• YOUR OBJECTIVE: Starting at the first line of the records and stopping at the line that contains "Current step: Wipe", transcribe every line exactly and leave out the pictures.

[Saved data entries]
+++
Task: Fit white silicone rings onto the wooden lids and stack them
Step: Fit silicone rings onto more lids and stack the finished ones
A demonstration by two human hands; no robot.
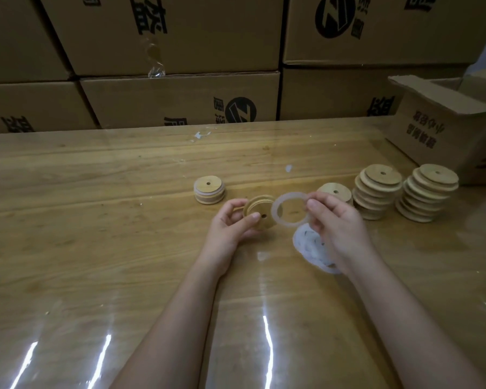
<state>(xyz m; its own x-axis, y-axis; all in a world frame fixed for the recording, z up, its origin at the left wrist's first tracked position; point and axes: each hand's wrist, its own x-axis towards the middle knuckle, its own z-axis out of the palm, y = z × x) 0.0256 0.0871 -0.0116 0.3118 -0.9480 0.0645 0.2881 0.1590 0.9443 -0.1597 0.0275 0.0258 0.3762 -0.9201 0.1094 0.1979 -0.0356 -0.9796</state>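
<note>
My left hand (232,224) grips a round wooden lid (257,210) with a small centre hole, tilted up above the table. My right hand (335,217) pinches a white silicone ring (277,213) by its right side, and the ring's left edge overlaps the lid. Below my right hand lies a pile of loose white rings (310,245), partly hidden by the wrist. A short stack of lids with white rings (209,189) stands to the left. Bare wooden lids stand in stacks on the right: a low one (335,192) and two tall ones (378,190) (429,192).
An open cardboard box (443,127) sits at the table's far right corner. A wall of stacked cartons (180,66) runs behind the table. The wooden table (96,220) has a glossy clear cover with glare streaks near the front edge.
</note>
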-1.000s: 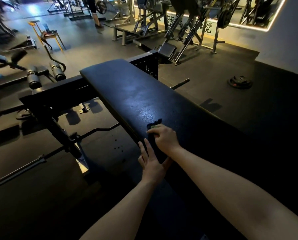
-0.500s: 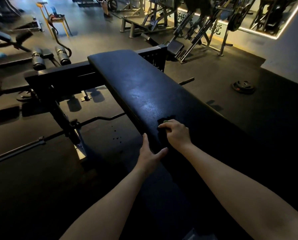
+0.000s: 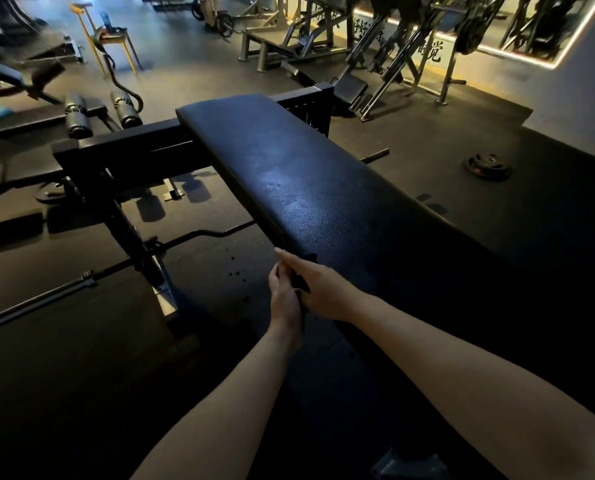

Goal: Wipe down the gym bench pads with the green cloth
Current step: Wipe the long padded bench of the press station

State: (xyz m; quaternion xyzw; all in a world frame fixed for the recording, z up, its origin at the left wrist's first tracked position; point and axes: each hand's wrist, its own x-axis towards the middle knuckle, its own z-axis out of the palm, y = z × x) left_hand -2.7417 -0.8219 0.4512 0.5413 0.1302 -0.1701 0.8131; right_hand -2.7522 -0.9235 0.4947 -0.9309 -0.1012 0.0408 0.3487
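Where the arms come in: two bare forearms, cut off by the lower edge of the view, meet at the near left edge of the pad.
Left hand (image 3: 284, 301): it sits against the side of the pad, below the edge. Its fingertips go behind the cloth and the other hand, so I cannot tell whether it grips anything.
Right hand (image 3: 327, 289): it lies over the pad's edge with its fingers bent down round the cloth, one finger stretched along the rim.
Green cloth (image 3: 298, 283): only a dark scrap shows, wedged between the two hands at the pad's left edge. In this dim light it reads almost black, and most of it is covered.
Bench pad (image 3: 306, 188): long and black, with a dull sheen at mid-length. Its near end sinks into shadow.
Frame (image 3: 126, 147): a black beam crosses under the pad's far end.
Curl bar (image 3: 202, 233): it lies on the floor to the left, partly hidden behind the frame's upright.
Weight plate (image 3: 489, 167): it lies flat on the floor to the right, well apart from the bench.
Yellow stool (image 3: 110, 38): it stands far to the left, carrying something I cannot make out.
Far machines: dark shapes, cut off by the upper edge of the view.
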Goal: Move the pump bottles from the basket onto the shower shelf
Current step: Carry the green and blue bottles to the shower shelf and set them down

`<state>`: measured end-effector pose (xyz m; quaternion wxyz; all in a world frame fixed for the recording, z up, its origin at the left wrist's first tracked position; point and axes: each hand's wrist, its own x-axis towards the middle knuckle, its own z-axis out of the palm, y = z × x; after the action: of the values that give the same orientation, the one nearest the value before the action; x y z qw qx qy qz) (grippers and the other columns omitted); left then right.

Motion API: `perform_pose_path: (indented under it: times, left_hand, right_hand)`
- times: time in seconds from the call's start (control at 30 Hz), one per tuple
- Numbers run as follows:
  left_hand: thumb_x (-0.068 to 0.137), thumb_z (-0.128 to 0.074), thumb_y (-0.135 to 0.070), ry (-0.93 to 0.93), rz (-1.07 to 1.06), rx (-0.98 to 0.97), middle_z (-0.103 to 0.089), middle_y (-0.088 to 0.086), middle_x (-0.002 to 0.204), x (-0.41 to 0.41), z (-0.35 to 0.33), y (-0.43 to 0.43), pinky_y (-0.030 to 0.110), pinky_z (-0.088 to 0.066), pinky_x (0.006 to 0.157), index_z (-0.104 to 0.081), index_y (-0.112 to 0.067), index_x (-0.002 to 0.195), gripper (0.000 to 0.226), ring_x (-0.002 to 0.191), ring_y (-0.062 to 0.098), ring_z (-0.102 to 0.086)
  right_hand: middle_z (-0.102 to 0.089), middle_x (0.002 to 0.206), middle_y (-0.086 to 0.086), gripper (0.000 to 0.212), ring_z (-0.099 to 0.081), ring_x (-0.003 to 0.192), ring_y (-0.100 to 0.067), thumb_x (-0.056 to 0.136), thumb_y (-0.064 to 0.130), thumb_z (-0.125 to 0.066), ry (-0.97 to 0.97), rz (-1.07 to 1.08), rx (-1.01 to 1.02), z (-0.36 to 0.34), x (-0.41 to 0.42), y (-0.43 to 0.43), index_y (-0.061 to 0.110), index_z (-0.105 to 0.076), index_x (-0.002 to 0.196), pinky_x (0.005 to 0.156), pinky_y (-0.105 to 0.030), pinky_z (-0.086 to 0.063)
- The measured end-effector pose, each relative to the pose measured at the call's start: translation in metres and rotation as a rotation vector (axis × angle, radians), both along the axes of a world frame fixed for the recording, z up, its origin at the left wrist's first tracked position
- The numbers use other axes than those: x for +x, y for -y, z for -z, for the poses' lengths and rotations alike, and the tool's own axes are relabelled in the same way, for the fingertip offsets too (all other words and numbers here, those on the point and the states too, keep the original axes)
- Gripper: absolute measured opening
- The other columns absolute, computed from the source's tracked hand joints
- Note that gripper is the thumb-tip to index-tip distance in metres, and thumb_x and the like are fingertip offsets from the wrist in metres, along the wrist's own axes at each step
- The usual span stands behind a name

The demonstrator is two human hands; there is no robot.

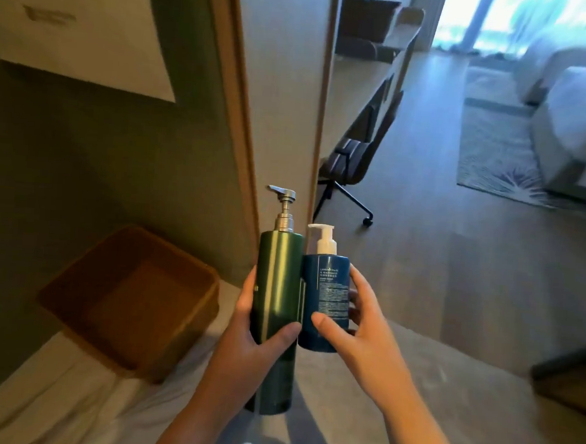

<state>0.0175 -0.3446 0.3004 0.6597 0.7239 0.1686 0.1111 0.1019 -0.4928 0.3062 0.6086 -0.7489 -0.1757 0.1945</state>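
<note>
My left hand (251,325) grips a tall green pump bottle (277,289) with a silver pump, held upright in mid-air. My right hand (357,325) grips a shorter blue pump bottle (325,285) with a white pump, upright and touching the green one's right side. The brown basket (85,277) sits lower left on a white cloth surface, and no bottles show inside it. No shower shelf is in view.
A wooden door frame (243,116) runs up the middle. Beyond it lie a bedroom floor, an office chair (353,160) at a long desk, a patterned rug (494,158) and a white bed (578,126). A dark furniture edge (570,369) stands at right.
</note>
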Motion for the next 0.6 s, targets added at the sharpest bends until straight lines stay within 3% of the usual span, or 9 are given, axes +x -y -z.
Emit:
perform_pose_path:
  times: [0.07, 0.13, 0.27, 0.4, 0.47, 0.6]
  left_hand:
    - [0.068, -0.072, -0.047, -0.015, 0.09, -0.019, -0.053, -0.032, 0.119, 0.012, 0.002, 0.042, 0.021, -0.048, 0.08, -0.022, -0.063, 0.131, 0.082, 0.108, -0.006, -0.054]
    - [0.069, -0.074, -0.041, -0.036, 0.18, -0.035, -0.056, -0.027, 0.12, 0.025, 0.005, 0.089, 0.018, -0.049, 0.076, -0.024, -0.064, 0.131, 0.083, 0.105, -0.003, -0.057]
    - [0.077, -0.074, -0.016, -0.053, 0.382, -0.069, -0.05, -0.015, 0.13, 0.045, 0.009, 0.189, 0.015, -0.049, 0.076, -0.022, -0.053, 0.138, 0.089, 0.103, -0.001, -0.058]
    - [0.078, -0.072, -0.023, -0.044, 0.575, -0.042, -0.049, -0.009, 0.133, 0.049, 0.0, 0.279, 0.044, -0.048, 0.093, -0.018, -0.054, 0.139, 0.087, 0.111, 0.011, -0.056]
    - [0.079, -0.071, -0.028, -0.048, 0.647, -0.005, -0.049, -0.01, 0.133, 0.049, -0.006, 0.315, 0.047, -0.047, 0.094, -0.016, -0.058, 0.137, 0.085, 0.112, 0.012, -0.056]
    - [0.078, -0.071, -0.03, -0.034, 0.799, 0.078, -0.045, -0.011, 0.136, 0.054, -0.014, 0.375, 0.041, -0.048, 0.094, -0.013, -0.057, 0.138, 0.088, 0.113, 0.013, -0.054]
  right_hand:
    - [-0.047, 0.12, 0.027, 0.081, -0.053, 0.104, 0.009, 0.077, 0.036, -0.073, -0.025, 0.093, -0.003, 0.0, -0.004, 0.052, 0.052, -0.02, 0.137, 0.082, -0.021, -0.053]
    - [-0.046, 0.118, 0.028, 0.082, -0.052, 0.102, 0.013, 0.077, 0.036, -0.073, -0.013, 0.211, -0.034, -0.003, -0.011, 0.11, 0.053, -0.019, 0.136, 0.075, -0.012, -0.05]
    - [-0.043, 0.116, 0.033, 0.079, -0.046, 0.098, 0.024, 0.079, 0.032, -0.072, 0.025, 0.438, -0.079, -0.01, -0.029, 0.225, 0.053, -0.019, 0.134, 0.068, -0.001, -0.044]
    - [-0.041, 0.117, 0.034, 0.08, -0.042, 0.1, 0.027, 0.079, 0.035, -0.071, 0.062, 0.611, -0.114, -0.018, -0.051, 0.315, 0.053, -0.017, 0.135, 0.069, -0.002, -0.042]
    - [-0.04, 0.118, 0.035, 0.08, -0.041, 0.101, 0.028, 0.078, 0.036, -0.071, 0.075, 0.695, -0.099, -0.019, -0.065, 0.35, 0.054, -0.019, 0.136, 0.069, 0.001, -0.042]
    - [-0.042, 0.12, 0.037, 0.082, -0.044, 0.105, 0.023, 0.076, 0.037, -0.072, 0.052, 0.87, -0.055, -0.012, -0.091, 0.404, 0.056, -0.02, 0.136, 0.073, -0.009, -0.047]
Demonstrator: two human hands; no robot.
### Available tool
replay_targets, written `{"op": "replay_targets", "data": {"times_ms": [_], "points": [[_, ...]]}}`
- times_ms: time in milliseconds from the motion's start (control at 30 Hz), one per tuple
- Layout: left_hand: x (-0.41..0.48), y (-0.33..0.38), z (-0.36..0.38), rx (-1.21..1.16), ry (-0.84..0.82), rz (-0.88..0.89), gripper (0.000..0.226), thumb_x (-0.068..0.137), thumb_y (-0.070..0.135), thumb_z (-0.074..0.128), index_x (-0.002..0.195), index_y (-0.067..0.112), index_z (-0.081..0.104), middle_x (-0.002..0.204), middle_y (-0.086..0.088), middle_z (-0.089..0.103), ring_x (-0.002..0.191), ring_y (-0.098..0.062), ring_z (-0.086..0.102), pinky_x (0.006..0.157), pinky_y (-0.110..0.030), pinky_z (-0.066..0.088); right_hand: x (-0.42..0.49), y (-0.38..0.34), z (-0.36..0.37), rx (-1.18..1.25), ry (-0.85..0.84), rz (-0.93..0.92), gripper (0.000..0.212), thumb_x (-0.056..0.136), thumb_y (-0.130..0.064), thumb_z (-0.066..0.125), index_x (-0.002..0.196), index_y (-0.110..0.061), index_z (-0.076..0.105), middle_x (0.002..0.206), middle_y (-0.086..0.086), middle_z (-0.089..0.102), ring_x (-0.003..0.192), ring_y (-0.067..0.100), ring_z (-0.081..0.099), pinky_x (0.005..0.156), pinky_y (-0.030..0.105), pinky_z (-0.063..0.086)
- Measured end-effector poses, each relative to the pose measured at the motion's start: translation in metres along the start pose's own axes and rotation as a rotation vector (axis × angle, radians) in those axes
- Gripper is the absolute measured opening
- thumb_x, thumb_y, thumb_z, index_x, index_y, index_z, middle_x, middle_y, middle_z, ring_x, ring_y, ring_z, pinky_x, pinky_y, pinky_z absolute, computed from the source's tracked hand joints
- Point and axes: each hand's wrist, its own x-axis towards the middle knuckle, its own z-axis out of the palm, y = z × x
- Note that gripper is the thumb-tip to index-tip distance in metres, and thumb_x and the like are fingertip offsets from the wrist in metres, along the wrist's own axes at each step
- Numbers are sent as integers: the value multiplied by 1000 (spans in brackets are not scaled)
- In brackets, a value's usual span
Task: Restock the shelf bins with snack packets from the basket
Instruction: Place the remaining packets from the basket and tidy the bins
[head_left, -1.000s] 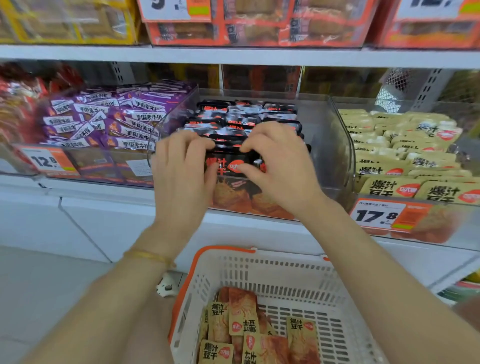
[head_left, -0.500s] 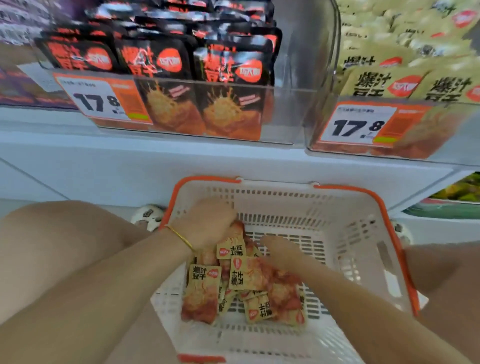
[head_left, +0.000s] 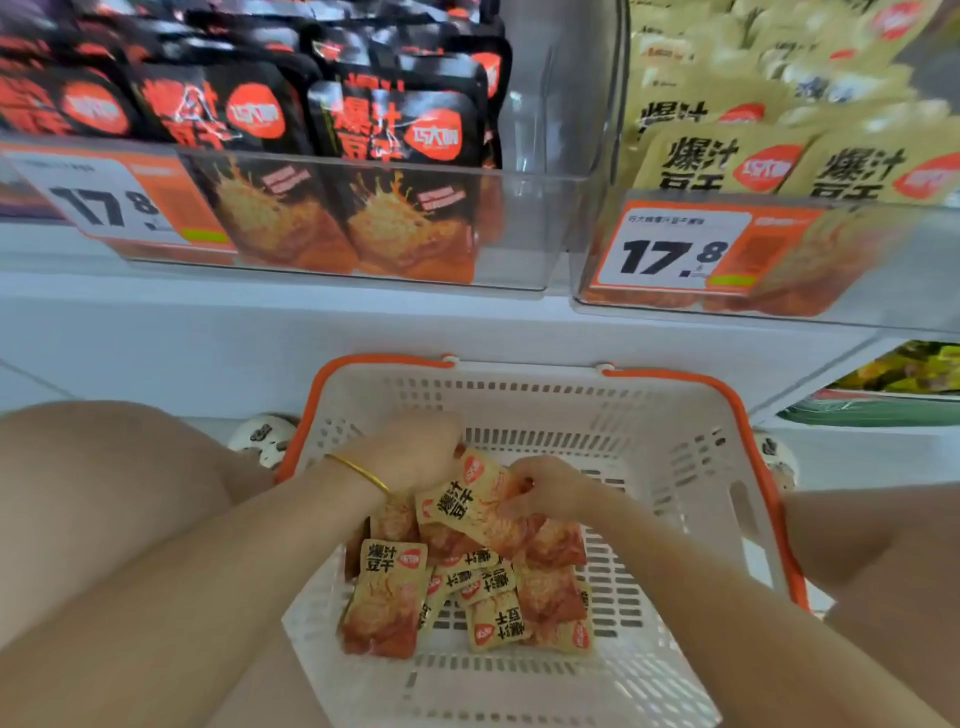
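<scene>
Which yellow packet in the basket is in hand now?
The tilted top packet, pinched by the right hand; the other packets lie loose beneath.

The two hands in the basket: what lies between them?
In the head view, one tilted yellow packet spans the gap: the right hand pinches its edge, the left hand meets its upper end.

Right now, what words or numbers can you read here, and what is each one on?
"17.8": left tag.
"17.8": right tag.
"爆汁豆干": black packets.
"爆汁豆干": yellow packets in the basket.
"爆汁": shelf yellow packets; the second line is cut off by the bin rim.
Round orange logos and the tags' small print: too blurred to read.
</scene>
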Motion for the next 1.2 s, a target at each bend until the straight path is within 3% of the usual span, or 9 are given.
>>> {"op": "replay_targets", "data": {"times_ms": [133,233,367,500,633,767,967,1100,1200], "points": [[-6,28,-29,-320,64,150,19,88,22,62,94,4,56,87,-5,62,69,-13,54,59,-22,42,-56,-27,-61,153,70,-55,41,79,-21,75,97,11,58,85,11,55,81,24,57,82,42,49],[-23,55,-69,-392,208,254,18,84,21,68,98,13,58,95,3,61,87,-12,57,76,-28,44,-111,-49,-98,225,92,-134,24,80,-16,73,100,-5,64,95,8,66,89,21,65,84,36,51],[-55,97,-136,-358,296,389,29,87,29,65,105,7,61,102,-10,61,94,-24,59,79,-35,45,-196,-77,-140,331,203,-294,16,81,0,68,87,-15,63,75,-13,67,71,1,62,69,17,48],[-83,131,-192,-666,669,464,25,94,35,51,96,11,59,83,-5,67,67,-15,63,52,-24,45,-256,-85,-193,616,546,-453,26,69,-7,76,93,-8,67,86,4,73,75,19,68,66,30,56],[-65,148,-226,-411,936,399,19,96,26,48,101,14,62,96,3,63,88,-14,56,74,-26,38,-254,-72,-260,660,1086,-347,25,72,-9,75,95,-8,65,78,2,70,67,17,65,62,33,56],[-3,167,-245,-147,797,309,39,98,30,41,120,3,57,127,-16,54,118,-29,48,98,-34,36,-215,-58,-321,175,1226,-32,20,79,-10,71,99,-10,67,80,2,60,73,16,56,61,25,42],[62,188,-260,104,501,166,65,99,50,21,151,12,12,159,-10,1,147,-23,0,119,-43,6,-128,-23,-383,352,932,183,58,61,-6,86,114,-2,61,113,12,66,101,26,64,89,40,53],[71,187,-257,118,426,130,65,99,52,16,151,21,-5,158,-4,-16,145,-18,-15,117,-39,-7,-103,-16,-383,255,918,308,44,72,-32,82,107,-13,61,99,6,66,65,18,60,47,26,50],[70,184,-257,122,430,140,65,99,51,17,151,21,-6,158,-3,-17,145,-17,-16,117,-37,-7,-89,-17,-385,385,884,265,25,76,-21,79,86,-11,58,83,10,66,54,15,62,46,25,53]]}}
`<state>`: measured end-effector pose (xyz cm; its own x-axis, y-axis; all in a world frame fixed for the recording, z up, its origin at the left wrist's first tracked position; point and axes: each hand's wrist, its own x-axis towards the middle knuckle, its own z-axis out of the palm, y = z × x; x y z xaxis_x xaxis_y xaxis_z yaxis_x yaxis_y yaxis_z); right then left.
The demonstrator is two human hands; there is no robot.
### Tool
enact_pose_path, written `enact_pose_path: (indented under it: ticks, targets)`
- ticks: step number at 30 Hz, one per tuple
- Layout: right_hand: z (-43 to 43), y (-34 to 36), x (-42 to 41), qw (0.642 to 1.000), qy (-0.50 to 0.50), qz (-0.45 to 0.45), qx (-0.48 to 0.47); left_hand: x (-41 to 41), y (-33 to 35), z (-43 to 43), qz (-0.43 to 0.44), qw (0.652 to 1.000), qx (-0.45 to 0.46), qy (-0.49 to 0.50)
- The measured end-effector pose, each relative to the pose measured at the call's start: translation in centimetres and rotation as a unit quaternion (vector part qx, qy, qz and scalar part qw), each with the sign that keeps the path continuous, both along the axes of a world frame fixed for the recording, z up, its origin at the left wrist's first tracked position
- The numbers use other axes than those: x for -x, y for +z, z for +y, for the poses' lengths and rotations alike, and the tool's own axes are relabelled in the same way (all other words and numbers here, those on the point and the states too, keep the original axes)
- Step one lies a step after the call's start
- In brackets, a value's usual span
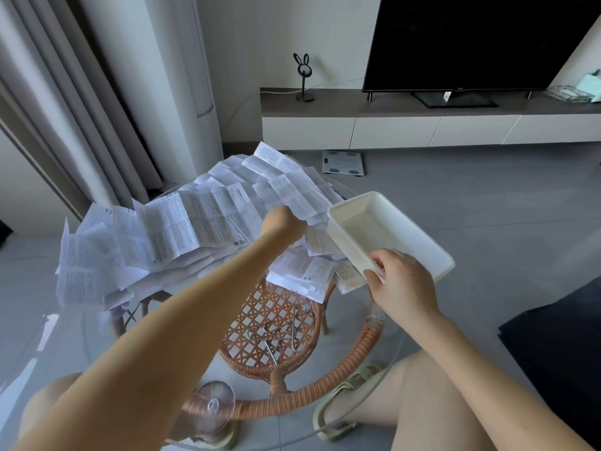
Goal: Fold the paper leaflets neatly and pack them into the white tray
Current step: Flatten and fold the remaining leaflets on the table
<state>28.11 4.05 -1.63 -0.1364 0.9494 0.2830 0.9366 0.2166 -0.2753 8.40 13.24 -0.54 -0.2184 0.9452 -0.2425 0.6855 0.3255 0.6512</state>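
A heap of unfolded printed paper leaflets point(169, 232) covers the far half of a round glass table point(65, 336). My left hand point(283, 222) reaches into the heap with its fingers curled among the sheets; whether it grips one is hidden. My right hand point(398, 283) holds the near rim of the white tray point(419, 242), which is empty and tilted, lifted off the glass at the table's right side. A few folded leaflets point(305, 271) lie under and beside the tray.
The glass top rests on a rattan frame point(292, 402) with a woven lower shelf point(270, 323) holding metal wire pieces. My knees and sandals show under the glass. A TV stand point(422, 125), a scale point(343, 162) on the floor and curtains point(65, 109) stand beyond.
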Motion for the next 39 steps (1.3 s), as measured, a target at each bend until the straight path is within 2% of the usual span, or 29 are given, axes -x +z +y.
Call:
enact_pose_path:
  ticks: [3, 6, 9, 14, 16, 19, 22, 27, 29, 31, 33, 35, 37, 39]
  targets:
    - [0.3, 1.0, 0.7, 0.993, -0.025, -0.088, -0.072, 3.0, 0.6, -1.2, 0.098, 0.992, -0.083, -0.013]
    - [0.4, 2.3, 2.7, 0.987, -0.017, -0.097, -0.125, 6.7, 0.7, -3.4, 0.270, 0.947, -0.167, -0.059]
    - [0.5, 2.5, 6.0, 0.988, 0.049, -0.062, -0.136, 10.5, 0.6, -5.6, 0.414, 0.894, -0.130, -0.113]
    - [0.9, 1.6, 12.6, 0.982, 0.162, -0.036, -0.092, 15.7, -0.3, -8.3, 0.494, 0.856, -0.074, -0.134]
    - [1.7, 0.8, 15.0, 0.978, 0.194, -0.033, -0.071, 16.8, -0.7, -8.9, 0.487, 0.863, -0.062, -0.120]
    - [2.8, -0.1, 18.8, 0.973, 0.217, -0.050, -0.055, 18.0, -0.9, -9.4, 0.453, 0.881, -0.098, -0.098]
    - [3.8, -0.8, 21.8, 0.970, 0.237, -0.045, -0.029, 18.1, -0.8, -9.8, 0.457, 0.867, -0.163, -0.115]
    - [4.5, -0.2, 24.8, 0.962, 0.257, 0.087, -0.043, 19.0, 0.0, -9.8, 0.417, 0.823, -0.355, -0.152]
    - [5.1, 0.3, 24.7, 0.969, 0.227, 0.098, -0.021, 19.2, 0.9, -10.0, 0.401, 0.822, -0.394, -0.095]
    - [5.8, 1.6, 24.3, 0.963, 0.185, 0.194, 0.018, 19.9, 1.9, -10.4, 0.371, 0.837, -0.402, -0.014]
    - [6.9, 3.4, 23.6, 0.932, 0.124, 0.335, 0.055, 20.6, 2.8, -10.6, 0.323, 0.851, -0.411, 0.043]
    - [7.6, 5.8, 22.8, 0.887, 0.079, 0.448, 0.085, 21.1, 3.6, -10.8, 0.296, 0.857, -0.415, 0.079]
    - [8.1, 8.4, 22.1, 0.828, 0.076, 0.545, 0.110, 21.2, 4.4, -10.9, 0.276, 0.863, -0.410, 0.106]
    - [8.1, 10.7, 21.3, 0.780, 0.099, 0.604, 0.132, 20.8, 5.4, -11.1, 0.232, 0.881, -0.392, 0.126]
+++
• RESPONSE AREA:
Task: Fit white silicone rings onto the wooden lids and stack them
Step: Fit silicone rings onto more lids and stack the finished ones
A demonstration by two human hands; no robot.
<state>(xyz m; its own x-axis, y-axis; all in a world frame fixed for the recording, z up, its origin at the left wrist's first tracked position; point and axes: each hand's wrist, its own x-axis towards the middle knuckle, its own z-axis out of the palm, y = z × x) 0.0256 0.0871 -0.0116 0.3118 -0.9480 0.0645 0.2881 0.1590 0.9443 -0.1597 0.0275 0.0258 0.3762 -0.9201 0.1094 0.1979 -0.0356 -0.9796</state>
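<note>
My left hand (232,224) grips a round wooden lid (257,210) with a small centre hole, tilted up above the table. My right hand (335,217) pinches a white silicone ring (277,213) by its right side, and the ring's left edge overlaps the lid. Below my right hand lies a pile of loose white rings (310,245), partly hidden by the wrist. A short stack of lids with white rings (209,189) stands to the left. Bare wooden lids stand in stacks on the right: a low one (335,192) and two tall ones (378,190) (429,192).
An open cardboard box (443,127) sits at the table's far right corner. A wall of stacked cartons (180,66) runs behind the table. The wooden table (96,220) has a glossy clear cover with glare streaks near the front edge.
</note>
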-1.000s: 
-0.500s: 
+0.000s: 

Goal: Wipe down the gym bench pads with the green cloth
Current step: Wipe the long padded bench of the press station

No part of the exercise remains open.